▶ Exercise goal:
Output a character-exact copy of the data, images removed.

[[ Exercise data open ]]

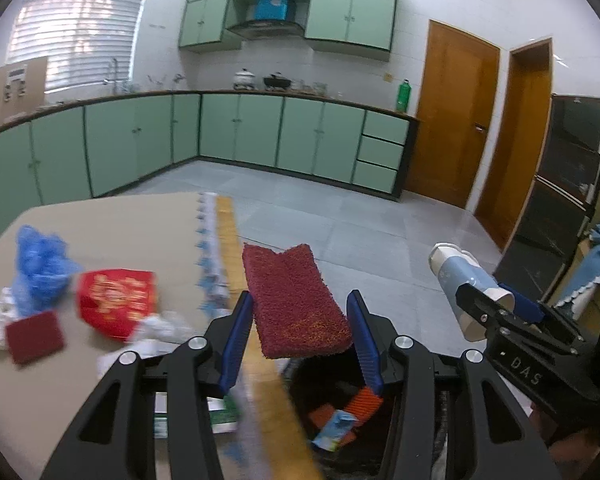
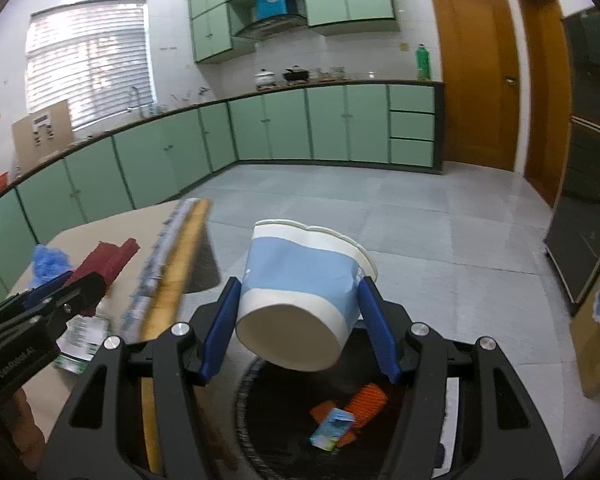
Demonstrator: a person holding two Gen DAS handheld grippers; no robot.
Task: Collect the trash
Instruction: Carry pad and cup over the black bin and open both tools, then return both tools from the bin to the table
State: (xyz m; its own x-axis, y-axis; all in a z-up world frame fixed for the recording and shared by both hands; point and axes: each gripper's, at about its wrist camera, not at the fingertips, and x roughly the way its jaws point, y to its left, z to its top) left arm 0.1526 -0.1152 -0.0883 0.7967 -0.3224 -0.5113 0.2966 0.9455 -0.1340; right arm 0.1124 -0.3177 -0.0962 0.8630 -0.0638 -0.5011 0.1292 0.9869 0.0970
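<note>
Two claws pinch trash — left claw a red pad, right claw a cup.

Two stamped markings are showing, one on each gripper body.

In the left wrist view, at about four o'clock, the right gripper is showing pale letters reading "DAS" on the flat black side of its body, just behind the fingers. In the right wrist view, at about eight o'clock, the left gripper is carrying small pale lettering along its black body that is looking like "GenRobot AI", though blur is making that reading unsure. The red packet at nine o'clock is wearing gold printing, too blurred to read. The small blue carton in the bin at six o'clock is showing print that is too small to make out.
</note>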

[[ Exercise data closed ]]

▶ Solution for this exercise:
Demonstrator: a person holding two Gen DAS handheld grippers; no robot.
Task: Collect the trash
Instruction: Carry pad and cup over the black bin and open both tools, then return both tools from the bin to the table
State: (xyz m; its own x-axis, y-axis; all in a z-up world frame fixed for the recording and shared by both hands; point and axes: each gripper's, at about its wrist camera, not at the fingertips, and x roughly the way its jaws point, y to its left, z to its top) left arm 0.1526 -0.1152 -0.0883 0.7967 -0.3224 -0.5113 0.2966 0.9455 -0.1340; right arm 0.1124 -0.3177 -0.0962 0.8630 -0.0638 -0.5011 0.1292 0.9869 0.0970
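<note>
Two claws pinch trash — left claw a red pad, right claw a cup.

Two stamped markings are showing, one on each gripper body.

In the left wrist view, at about four o'clock, the right gripper is showing pale letters reading "DAS" on the flat black side of its body, just behind the fingers. In the right wrist view, at about eight o'clock, the left gripper is carrying small pale lettering along its black body that is looking like "GenRobot AI", though blur is making that reading unsure. The red packet at nine o'clock is wearing gold printing, too blurred to read. The small blue carton in the bin at six o'clock is showing print that is too small to make out.
</note>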

The response is now finished.